Having the “veil” removed, or the speck of dust taken from out of our eyes or what ever we need to do to see ourselves and see one another as children of God, created in and for love, can leave us breathless and in awe. Or it can be a devastating blow to our world view. Either way, it’s a humbling opportunity to be re-united to God and one another – even for a brief moment.
The last two days in Kinshasa offered us some of those moments. Tuesday gave us the chance to see a group from the Baptist Youth who have been working in the neighborhoods of Kinshasa to train young people who live in poverty.
Rev. Pierre Ndonganani reminded the group of 40 participants that they are created by God and have been given such great resources – in themselves, their churches, their community and in nature. That within themselves, God has given them the means for real transformation. These 40 will be taking the training they received over the past two days into the neighborhoods to train other youth on how to first appreciate their own God-madeness and then to creatively and systematically form enterprises that can not only lift them out of poverty, but also in fulfilling their own dreams they will help to transform their communities.

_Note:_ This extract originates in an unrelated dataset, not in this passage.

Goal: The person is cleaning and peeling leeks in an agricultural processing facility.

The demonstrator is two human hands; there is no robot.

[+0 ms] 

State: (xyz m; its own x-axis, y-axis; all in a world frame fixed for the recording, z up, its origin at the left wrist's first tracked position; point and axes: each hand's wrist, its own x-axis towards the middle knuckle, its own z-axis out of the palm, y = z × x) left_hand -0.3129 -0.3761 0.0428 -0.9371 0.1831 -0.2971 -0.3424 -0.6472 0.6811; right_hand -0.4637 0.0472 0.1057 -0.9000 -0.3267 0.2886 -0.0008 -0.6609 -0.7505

This gathering focused first on the spiritual foundation for transformation and faithfully responding to God by utilizing the gifts given to each of us. This was followed by several sessions on the practical means of growing an enterprise from the seed of an idea or dream, into the reality of a sustainable business.
Seeing how this particular group of leaders volunteered their time and expertise to regularly train and follow up with the youth, brought to mind the words of John Wesley: “Do all the good you can, by all the means you can, in all the ways you can, in all the places you can, at all the times you can, to all the people you can, as long as ever you can.” We tend to find a lot of Baptists who remind us of Wesley in the DRC.
Wednesday was a very different kind of day. We moved from the quiet, air-conditioned office space in Gombe (the business/government district of Kinshasa), to one of the neighborhood churches in Limete for an inter-religious gathering, “Non aux mariages precos et forces, oui a l’education des enfants.” or “No to early and forced marriage and yes to education for children.”
The Religions for Peace organized this event to discuss the importance of all faith groups promoting the end of early and forced marriages throughout the DRC. A compelling take away from this event was the inter-faith interaction.
Wow, such a great witness to who we are when we reach out to one another. We heard from a variety of faith leaders who, in unity spoke to the need to end these practices. It was the young women from the Islamic, Bah ‘ai, Kimbanguist and Protestant traditions who asked great questions and expressed themselves so eloquently, who moved me to see them – not as potential – but as they are, in that moment, created in the image of God, beloved and with real resources, not just in some future time. We are blessed to live in a world with these sisters. And how thankful I am for the leaders who are encouraging them.
May each of you see God today, in yourselves, your families, your neighbors and across what ever divisions – real or imagined you carry with you, and in all of creation. We are all beloved.